Recently I’ve had a few friends burned by online friendships. Burned, scared, annihilated – whatever words you want to use, but they were full-on responses to full-on relationships. So my thoughts (being the self-absorbed George Costanza that I am) went, of course, straight to me. Can I get burned like that? (Quickly assesses all of my friendships online – no..yes..maybe..him I don’t even understand 1/2 the time..yes..no..maybe..yes..yes – Oh Shit. I can be hurt by these people, they can cut all ties with me and I don’t even know where they live?! How can I tp their house when I don’t even know where they live?!
These people, with whom I have grown so fond of, to rely on, can hurt me, can devastate me and I don’t even know where they live? What the fuck is wrong with this picture? Here is number…let’s say 14, about what I really don’t get about what the hell I am doing online. No I get it, I will not send Mrs. Ylanga from Somalia, $5,000 in order to get $50,000, and no I am NOT clicking on that link for a free iPad, I get that, I do – but who are these 1/2 square inch avatars I have shared 100s ok, who are we kidding, 1,000s of hours with? I have seen these friends laid off, struggle to keep their house, find a new job. I’ve tried to talk them out of using crazy glue as a replacement for stitches, mourned the loss of loved ones with them, celebrated milestone anniversaries, and the births of their children. I ❤ these people, but – who the fuck are they? And how the hell can I tp their houses when they break my heart? More importantly, what do they think of me? A total stranger, sending good wishes, good luck, condolences and congratulations?
So again, the questions come back to me (George Costanza), how can I protect myself from you 1/2 inch square people? What do I share with you and what do I keep close to my heart? Is this how friendships work these days? I admit that with my work and home life, I'm a bit (totally) out of practice with the whole making new friends thing – but in my day (100s of years ago), friends where the kind you broke bread with, shared all but the deepest secrets, and even then, there were the select few (one) with whom you shared everything. Do I trust you – 140characters at a time? Do I let you into my heart, or do I step back and re-assess? Should I turn off my laptop, and step outside for real friendship? (of course they could then tp my house at will), and more importantly, where will I get the super-awesome memes like sadmusicals and oneoletteroffmovies?! You can see how I struggle.

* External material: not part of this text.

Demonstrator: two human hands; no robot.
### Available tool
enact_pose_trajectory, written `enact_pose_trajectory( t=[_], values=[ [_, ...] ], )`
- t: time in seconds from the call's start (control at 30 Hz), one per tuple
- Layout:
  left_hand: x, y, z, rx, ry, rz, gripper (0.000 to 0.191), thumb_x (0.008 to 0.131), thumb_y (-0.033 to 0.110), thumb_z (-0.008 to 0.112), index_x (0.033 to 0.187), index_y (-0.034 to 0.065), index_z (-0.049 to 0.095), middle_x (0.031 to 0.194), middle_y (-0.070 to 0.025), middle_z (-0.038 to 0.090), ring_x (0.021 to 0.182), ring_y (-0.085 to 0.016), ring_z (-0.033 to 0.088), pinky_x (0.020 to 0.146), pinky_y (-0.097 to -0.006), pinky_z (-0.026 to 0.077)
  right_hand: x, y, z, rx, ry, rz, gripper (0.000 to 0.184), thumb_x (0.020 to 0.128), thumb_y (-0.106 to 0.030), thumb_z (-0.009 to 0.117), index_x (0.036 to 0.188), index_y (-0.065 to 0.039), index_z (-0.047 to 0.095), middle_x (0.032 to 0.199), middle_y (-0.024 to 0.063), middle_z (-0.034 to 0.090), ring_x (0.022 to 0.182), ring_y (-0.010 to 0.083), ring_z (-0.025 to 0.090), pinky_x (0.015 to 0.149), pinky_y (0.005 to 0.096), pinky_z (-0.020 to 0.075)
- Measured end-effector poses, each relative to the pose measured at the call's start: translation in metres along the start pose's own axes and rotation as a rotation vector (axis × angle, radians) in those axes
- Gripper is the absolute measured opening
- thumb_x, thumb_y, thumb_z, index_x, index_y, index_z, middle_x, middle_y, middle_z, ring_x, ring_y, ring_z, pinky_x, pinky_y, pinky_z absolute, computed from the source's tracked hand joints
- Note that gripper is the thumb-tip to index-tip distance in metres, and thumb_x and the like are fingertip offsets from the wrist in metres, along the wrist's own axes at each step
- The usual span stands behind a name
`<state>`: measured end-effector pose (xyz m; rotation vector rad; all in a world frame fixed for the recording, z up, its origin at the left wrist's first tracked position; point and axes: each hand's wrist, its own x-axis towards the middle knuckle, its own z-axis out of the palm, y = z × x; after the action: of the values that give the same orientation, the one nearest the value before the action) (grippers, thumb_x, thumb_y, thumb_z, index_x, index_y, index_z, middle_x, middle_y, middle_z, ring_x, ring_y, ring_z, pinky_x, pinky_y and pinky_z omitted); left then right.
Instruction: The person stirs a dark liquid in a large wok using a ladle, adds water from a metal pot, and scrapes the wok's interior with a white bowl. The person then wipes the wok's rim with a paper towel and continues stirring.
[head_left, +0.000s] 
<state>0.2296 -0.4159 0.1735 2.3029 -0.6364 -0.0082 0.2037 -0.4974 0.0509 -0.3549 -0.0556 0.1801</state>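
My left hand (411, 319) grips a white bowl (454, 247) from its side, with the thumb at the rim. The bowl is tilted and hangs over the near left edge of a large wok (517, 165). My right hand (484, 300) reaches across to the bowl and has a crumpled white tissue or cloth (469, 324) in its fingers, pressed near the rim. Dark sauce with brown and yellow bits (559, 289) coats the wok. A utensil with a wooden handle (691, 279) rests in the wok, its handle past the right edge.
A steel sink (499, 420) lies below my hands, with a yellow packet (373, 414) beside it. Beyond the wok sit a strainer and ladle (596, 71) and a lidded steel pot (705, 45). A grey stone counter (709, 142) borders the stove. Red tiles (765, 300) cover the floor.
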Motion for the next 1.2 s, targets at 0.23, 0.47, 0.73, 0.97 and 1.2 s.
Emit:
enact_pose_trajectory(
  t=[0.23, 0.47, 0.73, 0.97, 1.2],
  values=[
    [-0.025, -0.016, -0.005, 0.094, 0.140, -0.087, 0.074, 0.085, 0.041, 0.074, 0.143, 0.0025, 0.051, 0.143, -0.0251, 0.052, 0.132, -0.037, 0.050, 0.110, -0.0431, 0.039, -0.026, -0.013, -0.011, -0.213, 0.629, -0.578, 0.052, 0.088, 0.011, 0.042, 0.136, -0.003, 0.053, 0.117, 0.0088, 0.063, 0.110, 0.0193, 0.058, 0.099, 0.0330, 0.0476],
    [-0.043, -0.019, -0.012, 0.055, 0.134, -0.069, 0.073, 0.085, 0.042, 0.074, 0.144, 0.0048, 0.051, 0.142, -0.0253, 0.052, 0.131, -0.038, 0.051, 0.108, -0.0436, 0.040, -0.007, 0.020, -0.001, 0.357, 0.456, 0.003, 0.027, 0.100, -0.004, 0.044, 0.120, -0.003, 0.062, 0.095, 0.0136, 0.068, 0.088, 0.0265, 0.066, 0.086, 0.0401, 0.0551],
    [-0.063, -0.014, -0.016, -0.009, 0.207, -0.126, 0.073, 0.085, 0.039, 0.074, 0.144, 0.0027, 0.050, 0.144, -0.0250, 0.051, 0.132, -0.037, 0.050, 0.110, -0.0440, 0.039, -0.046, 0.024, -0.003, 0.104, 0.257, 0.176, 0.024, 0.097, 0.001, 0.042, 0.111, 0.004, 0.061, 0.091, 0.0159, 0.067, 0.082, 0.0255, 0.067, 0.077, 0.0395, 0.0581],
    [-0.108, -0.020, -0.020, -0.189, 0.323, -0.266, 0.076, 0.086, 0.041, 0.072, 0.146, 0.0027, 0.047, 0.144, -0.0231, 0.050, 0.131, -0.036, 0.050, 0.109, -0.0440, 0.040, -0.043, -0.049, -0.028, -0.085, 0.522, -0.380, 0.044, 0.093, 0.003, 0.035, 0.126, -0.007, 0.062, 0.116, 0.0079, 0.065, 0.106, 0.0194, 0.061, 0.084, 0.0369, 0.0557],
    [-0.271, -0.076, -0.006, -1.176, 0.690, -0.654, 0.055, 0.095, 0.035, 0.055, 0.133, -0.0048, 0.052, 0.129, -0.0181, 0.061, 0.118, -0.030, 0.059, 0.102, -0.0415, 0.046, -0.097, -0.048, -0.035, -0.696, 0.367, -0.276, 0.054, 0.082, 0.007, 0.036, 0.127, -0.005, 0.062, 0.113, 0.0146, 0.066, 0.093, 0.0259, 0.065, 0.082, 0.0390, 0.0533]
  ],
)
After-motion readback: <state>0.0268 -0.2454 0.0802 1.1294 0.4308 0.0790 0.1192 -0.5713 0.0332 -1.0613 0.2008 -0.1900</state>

How do you, non-think-like-a-computer-have-your-own-real-emotions, people do it? How do you know when to hold 'em, know when to fold 'em, know when to walk away and know when to run? Fuck, I just quoted Kenny Rogers in a serious moment (note to self – update musical phrase selection).
Maybe it's time to re-assess what I'm giving and receiving from this online place. I will be starting the hardest part (to date) of my educational life in a week, so I won’t have as much free time – maybe I should step back, let you 1/2 square inch people carry-on, while I protect myself…although the memes are pretty frakking funny.
*tp=toilet paper. gah, I’m old or you are young if you didn’t know that.